Task item: Could you return each line of the material that has "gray" in it?

Data:
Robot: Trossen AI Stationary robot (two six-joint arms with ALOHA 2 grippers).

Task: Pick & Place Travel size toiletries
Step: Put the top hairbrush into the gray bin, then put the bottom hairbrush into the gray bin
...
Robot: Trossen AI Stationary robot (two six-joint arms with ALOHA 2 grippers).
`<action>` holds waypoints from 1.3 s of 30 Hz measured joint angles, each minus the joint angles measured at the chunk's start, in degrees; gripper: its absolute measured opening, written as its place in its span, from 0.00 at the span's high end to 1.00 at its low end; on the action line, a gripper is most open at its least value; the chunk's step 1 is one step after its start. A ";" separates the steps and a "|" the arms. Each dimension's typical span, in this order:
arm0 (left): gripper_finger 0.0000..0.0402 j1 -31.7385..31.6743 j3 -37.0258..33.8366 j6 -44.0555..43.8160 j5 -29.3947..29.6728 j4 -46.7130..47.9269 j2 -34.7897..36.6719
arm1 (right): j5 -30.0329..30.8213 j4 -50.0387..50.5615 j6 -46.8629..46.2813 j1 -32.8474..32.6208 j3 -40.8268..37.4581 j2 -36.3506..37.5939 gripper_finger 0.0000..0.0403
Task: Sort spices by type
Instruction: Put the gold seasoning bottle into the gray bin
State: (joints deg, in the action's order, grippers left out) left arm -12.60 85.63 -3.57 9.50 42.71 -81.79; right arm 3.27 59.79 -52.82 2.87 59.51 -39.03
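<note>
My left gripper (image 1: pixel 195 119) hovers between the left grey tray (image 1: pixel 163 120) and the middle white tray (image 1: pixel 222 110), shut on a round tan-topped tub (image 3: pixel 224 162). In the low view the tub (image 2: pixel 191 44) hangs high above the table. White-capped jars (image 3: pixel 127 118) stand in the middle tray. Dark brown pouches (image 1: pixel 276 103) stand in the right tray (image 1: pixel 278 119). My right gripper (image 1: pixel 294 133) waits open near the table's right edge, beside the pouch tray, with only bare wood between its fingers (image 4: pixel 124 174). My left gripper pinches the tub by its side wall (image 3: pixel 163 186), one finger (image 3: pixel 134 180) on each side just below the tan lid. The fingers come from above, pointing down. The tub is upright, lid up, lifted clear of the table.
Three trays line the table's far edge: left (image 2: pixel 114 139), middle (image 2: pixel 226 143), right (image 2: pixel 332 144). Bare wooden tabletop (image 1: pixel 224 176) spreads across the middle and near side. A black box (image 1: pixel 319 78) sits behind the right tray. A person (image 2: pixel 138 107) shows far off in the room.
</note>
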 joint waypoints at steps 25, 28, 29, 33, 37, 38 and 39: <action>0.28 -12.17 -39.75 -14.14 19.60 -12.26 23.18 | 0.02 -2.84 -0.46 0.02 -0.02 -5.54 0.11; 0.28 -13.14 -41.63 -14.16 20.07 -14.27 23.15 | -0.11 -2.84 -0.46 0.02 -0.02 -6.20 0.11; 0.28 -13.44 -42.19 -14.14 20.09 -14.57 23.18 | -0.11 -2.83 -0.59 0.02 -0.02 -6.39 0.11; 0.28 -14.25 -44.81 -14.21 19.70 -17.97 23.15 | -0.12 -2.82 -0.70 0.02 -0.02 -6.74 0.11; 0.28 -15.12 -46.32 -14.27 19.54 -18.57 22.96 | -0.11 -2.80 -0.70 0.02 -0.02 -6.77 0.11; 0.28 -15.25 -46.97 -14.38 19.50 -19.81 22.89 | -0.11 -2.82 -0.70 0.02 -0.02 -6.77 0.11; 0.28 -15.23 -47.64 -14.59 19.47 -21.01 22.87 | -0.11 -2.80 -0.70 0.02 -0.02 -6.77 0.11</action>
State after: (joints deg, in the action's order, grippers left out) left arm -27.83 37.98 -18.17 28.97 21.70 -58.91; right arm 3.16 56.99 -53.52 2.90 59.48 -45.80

Reply:
Step: Put the top hairbrush into the gray bin, then put the bottom hairbrush into the gray bin
Instruction: Put the gold seasoning bottle into the gray bin

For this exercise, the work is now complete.